With Craig bowing out, calling the role a “massive part” of his life, speculation has grown over who will inherit his legendary license to kill.
British bookmakers are betting on Tom Hardy, who was in the films The Revenant and Dunkirk, or Rege-Jean Page, the Métis star of the Netflix hit Bridgerton.
Craig, 53, has retained the role longer than any of his predecessors since his 2006 debut in Casino Royale.
He received praise for adding depth and emotional complexity to the all-in-action role, but only reluctantly accepted a final appearance as Bond.
After Specter in 2015, Craig told Time Out magazine he’d rather “cut his wrists” than reprise the role, but recently apologized for appearing flippant.
Emmy-winning American director Cary Joji Fukunaga helmed the new film, becoming the first American to oversee the franchise.
Her previous films include a 2011 adaptation of author Charlotte Bronte’s novel Jane Eyre.

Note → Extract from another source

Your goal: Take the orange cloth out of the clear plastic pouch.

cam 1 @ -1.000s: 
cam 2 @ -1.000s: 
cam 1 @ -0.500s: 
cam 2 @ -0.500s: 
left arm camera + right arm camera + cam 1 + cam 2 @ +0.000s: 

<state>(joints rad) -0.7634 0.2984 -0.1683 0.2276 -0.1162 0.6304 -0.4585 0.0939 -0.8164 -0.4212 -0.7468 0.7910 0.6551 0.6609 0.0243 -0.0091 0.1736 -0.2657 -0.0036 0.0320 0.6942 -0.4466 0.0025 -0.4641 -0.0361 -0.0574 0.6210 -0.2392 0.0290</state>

The filmmaker came in after original director Danny Boyle, known for Slumdog Millionaire and Trainspotting, left “creative differences” in 2018.
“The world has changed”
Fukunaga said in a promotional video that his Leap is “like a wounded animal,” struggling because “the world has changed, the rules of engagement are not what they used to be: the rules of espionage (are ) darker in this era of asymmetric warfare â.
The Bond films are based on a character created by upper-class British writer Ian Fleming in novels published in the 1950s and 1960s.

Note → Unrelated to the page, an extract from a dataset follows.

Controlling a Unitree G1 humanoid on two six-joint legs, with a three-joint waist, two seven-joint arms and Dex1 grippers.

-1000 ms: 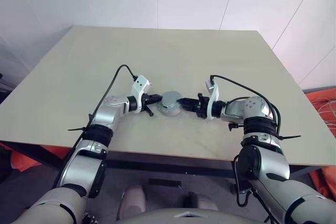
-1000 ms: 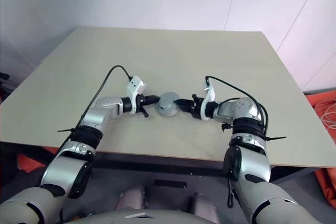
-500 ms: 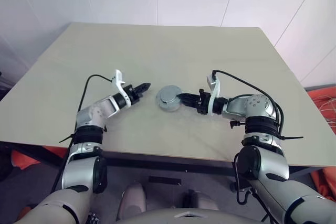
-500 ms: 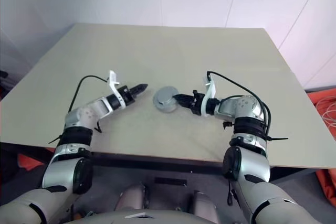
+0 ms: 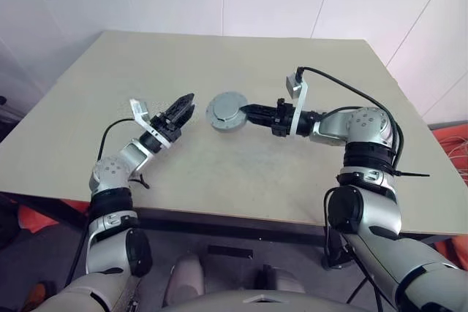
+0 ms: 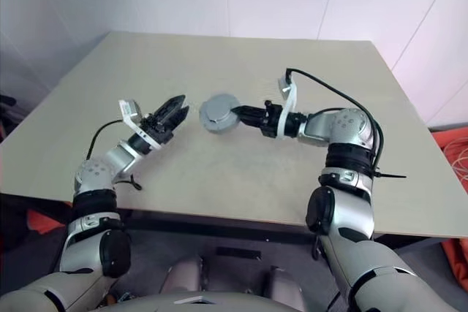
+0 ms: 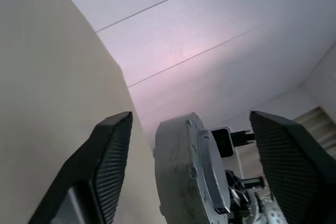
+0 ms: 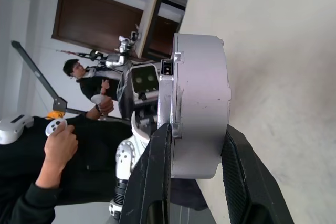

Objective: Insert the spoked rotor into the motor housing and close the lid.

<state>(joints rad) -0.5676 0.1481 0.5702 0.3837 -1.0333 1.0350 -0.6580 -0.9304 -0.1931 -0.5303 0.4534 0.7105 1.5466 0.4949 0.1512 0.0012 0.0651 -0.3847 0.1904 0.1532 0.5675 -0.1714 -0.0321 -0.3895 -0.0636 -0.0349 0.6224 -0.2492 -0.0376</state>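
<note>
Right pincer [image 5: 245, 112] alone clamps the motor housing [image 5: 226, 111] mid-frame, left pincer [image 5: 184, 106] spread empty; it may slip.

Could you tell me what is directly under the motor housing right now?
The motor housing is held off the beige table by the right gripper, with bare tabletop beneath it. It looks closed, so its inside is hidden. The left gripper stands open beside it.
</note>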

While the MeToo movement has increased awareness of misogyny in popular culture, some have argued that the time has passed for the franchise.
The director of the new film also criticized Bond’s sexual exploits.
In an interview with The Hollywood Reporter magazine, Fukunaga said that in a 1960s film, “essentially the character of Sean Connery rapes a woman”.
“It wouldn’t fly today,” he said.
Among those working on the screenplay was Phoebe Waller-Bridge, British designer and star of the television series Fleabag and screenwriter of the first series of Killing Eve.
In the film, Bond trains with a black female MI6 agent, played by Briton Lashana Lynch, and has to sit behind her as she flies a plane.
âIt’s an amazing time to have a black woman in a movie that sticks out,â she told Sky News on the red carpet.
âIt’s really empowering for me to even play it. It was like the stars were aligned for this one,â she said.